Even though the meteor shower happens every August, astronomers think Thursday night’s display could be one of the best in years. The sky will be full of more than just stars Thursday night.

Hai Fu, assistant professor in the physics and astronomy department at the University of Iowa, said those who stay out late to watch stargazers’ views will not be blocked by light in the atmosphere.

“It’s going to be a spectacular one, because the moon will set before the prime of the meteor shower,” Fu said.

The U.S. Naval Observatory says astronomers are expecting as many as 150 to 200 meteors an hour this year, rather than the typical 50 to 100 an hour.

Because of the increase in meteors, scientists call this year’s Perseid shower an outburst. According to NASA, there hasn’t been a Perseid outburst since August 2009.

Earth also is passing through a different section of the comet’s tail this year, Fu said.
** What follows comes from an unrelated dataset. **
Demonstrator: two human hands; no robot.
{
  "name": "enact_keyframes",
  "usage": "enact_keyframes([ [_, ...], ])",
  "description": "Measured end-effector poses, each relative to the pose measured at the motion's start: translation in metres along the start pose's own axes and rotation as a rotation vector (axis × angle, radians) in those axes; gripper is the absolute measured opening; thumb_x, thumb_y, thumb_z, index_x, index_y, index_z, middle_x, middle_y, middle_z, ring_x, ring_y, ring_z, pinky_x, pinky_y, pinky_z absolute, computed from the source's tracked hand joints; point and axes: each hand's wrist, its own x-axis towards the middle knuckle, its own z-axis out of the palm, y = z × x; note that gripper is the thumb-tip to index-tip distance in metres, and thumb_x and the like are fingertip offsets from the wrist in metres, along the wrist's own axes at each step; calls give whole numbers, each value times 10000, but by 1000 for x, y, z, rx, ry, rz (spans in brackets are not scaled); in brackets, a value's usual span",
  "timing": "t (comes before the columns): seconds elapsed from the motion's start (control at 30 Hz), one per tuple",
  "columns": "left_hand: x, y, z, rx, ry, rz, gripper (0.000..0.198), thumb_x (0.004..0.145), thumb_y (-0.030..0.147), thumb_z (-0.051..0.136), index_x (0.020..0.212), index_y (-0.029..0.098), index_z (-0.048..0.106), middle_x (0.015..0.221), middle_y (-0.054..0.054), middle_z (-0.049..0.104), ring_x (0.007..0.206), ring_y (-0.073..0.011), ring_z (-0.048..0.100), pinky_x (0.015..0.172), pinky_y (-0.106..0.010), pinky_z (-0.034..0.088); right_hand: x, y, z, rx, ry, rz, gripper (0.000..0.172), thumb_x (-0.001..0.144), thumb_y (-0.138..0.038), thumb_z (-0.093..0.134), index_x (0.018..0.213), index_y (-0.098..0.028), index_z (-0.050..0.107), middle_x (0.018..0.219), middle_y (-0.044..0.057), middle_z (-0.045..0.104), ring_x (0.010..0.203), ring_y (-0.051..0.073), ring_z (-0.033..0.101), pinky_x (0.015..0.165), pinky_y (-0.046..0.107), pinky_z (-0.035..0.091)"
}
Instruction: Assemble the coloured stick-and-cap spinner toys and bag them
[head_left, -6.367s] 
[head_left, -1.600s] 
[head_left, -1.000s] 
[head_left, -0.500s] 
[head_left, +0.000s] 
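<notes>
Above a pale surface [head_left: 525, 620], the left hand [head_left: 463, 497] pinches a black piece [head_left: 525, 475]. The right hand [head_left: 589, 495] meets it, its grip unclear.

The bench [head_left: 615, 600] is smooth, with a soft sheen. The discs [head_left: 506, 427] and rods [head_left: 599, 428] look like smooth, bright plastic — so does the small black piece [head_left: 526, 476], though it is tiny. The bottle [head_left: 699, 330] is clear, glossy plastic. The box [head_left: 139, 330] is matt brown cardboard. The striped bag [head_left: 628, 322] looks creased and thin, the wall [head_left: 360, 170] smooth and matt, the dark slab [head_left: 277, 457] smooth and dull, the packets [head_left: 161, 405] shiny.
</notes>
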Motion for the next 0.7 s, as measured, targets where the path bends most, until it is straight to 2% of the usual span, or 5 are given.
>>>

The planet is crossing through the middle of the tail, where more material is located.

Unfortunately, Eastern Iowa viewers might not be able to see any of it. The National Weather Service is forecasting thunderstorms to start rolling into the area after 7 p.m.

But if the skies are clear, Fu suggests a dark spot without any streetlamps nearby for the best possible view.

To see the shower at its peak, viewers will need to stay up past 1 a.m. Friday.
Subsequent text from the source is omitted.